Part-time students 'face fees discrimination'

Part-time students could suffer from the government's tuition fees reforms as universities find it more financially attractive to take full-timers instead, ministers have been warned.

Part-time students could suffer from the government's tuition fees reforms as universities find it more financially attractive to take full-timers instead, ministers have been warned.

From next year, the government will lend full-time undergraduates the money to cover fees of up to £3,000 a year, which students will repay after they graduate. In contrast, part-time students must continue to have to pay upfront fees and will not get interest-free loans. Universities have said they will not be able to raise part-time fees in line with the £3,000 for full-timers.

This would give institutions a financial incentive to discriminate against part-time students, warned Lord Dearing, whose inquiry in 1997 paved the way for Labour to charge undergraduate fees.

He told the House of Lords yesterday: "With an increase in fees for full-time students effectively guaranteed by the government, it could well be in the interests of universities to substitute full-time for part-time places. And that could be to the national disadvantage."
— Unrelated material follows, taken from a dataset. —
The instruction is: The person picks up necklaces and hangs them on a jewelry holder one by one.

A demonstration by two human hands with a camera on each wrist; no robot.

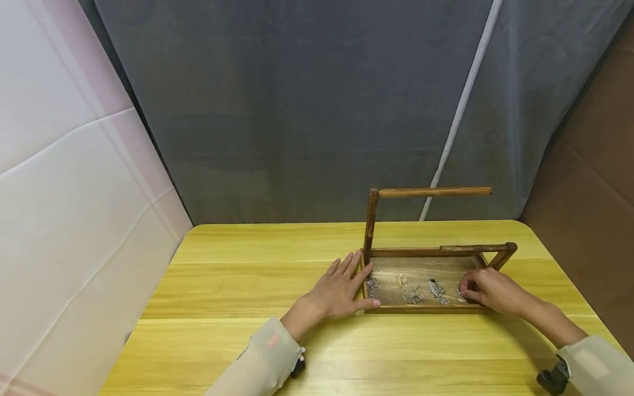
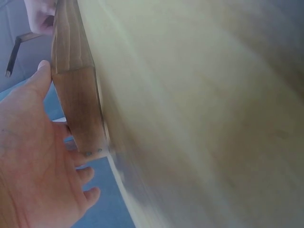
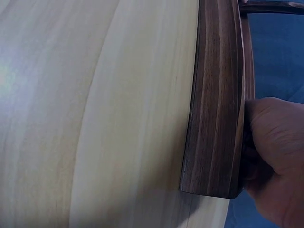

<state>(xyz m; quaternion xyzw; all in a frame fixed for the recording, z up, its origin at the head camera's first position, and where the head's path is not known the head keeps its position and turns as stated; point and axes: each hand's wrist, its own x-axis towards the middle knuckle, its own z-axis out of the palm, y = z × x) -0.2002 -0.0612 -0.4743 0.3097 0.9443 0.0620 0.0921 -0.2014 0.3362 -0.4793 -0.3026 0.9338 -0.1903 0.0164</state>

Lord Adonis, education minister in the Lords, also faced strong concerns from peers about the position of the Open University and Birkbeck College London, both of which take only part-time students and will not benefit from the proposed fee increases. He said the number of part-time students had risen by 45% since 1997.

Labour ex-cabinet minister Lord Barnett, honorary fellow of London's Birkbeck College and former trustee of the Open University (OU), said those institutions which relied on part-timers, were "desperately short of funds".

And the former Labour minister Lord Graham of Edmonton, who said he was the only OU graduate in parliament, said: "There is a growing resentment, at least in the Open University and others, that by comparison with those for full-time students the institutions for part-time students have got the dirty end of the stick."

Baroness Sharp of Guildford asked why the government continued to discriminate against part-time students. "Why do they not have access, as do their full-time counterparts, to post-graduation repayment of loans ... and why do they not have access to maintenance grants?"

Lord Adonis, a former Downing Street adviser closely linked to the variable fees policy, said universities were "acutely conscious" of the demand for both part and full-time courses. "The government would not expect that sense of mission to change simply because of changes to the fee regime, which start next year," he said.

He said the government had introduced grants of up to £885 a year for part-time students and added that many part-time students were supported by their employers. (In reply to Baroness Warmsley he conceded a figure of 30% but said 70% of OU students were in work and so could afford it.) Many of the bursaries totalling £300m to be offered by universities from next year would be available to part-time students, he claimed.

Lord Adonis said the government would do nothing to damage the future of the Open University, which was one of proudest achievements of past Labour governments and where student numbers had risen from 114,000 to 151,000 since 1997.

The Higher Education Funding Council for England was conducting a fundamental review of funding and was in dialogue with both the OU and Birkbeck, he said.